Week 5.a
CS3650
02/05 2024
https://naizhengtan.github.io/24spring/

1. x86-64 assembly (cont'd)
2. Stack frames
3. Implementation of processes
4. Context switch intro
-----


* Where we're are:

  +-------+              +----------+
  |source |              |executable|           +-------+
  | code  |--[compile]-->| file     |--[exec]-->|process|
  +-------+              +----------+           +-------+
                         |<--HERE-->|


1. x86-64 assembly (cont'd)

     syntax:
         movq PLACE1, PLACE2
     means "move 64-bit quantity from PLACE1 to PLACE2". the places
     are usually registers or memory addresses, and can also be
     immediates (constants).

     pushq %rax   equivalent to :
                 [  subq $8, %rsp
                    movq %rax, (%rsp) ]


     popq %rax   [ movq (%rsp), %rax
                   addq $8, %rsp     ]


     call 0x12345  [ pushq %rip
                     movq $0x12345, %rip]
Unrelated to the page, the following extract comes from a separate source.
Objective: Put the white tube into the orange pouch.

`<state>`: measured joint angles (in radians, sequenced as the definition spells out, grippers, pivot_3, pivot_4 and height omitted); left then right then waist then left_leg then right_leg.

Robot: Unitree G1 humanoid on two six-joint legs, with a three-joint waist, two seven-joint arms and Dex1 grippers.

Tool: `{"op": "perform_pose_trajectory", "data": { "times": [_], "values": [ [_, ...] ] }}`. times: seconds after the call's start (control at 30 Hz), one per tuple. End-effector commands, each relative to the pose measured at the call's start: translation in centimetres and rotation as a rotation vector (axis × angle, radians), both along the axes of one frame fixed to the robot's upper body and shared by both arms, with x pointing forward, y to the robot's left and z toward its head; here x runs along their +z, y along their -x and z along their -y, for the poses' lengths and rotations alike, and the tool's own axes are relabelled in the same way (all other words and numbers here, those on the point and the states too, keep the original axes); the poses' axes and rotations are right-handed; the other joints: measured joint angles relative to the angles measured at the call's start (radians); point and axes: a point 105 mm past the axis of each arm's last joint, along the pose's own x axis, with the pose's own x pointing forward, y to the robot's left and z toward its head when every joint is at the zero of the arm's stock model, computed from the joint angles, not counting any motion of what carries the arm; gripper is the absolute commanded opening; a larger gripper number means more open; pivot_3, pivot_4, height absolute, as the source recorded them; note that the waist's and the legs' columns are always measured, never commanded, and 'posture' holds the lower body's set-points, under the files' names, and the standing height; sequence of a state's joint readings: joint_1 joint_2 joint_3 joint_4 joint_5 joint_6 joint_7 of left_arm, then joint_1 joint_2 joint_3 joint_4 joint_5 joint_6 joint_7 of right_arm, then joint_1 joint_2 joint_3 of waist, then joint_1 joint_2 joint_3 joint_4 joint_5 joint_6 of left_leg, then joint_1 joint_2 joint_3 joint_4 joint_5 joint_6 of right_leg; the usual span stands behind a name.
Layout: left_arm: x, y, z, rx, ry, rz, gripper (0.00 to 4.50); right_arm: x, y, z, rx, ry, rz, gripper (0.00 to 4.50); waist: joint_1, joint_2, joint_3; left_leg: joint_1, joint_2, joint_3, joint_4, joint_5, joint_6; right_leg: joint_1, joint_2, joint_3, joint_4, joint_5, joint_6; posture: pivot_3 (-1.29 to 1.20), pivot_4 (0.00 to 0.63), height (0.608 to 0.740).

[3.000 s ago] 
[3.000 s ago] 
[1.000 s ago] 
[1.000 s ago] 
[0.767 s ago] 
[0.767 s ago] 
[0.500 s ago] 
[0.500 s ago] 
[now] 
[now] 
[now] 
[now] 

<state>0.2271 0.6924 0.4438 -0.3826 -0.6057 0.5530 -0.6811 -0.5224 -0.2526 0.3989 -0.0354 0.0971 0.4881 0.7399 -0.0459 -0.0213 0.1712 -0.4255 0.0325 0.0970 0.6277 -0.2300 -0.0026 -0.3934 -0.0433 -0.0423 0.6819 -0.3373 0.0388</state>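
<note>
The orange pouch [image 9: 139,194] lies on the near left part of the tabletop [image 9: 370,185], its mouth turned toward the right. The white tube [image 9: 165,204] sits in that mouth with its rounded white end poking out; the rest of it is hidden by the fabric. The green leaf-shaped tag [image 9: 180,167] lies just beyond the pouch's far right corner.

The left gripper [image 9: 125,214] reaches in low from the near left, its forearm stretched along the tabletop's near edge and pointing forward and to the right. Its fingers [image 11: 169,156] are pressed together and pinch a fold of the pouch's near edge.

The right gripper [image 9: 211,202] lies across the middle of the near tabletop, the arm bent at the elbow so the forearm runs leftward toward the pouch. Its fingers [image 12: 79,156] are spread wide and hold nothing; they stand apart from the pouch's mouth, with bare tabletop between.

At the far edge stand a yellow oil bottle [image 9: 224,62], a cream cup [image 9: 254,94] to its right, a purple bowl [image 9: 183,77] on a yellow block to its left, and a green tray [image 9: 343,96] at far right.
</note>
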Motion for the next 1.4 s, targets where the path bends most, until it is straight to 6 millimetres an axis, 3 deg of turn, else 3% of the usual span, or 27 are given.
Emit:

     ret           [ popq %rip ]

   --above we see how call and ret interact with the stack
   --call: updates %rip and pushes old %rip on the stack
   --ret: updates %rip by loading it with stored stack value

   [want to learn more about x86 assembly code?
    check out: https://cs.brown.edu/courses/cs033/docs/guides/x64_cheatsheet.pdf ]


2. Stack frames

    [draw the stack frame]

                      |
       +------------+ |
       | ret %rip   | /
       +============+
%rbp-> | saved %rbp | \
       +------------+ |
       |            | |
       |   local    | \
       | variables, |  >- current function's stack frame
       |  call-     | /
       | preserved  | |
       |   regs,    | |
       | etc.       | /
%rsp-> +------------+/

    %rbp and %rsp

    **a real example: see handout**

    caller func (f)            callee func (g)

      saving registers
      call g   -----------+
                          +----> # prologue
                                 do things
                                 # epilogue
                          +----- ret
      restore registers <-+


    [go through the handout line by line]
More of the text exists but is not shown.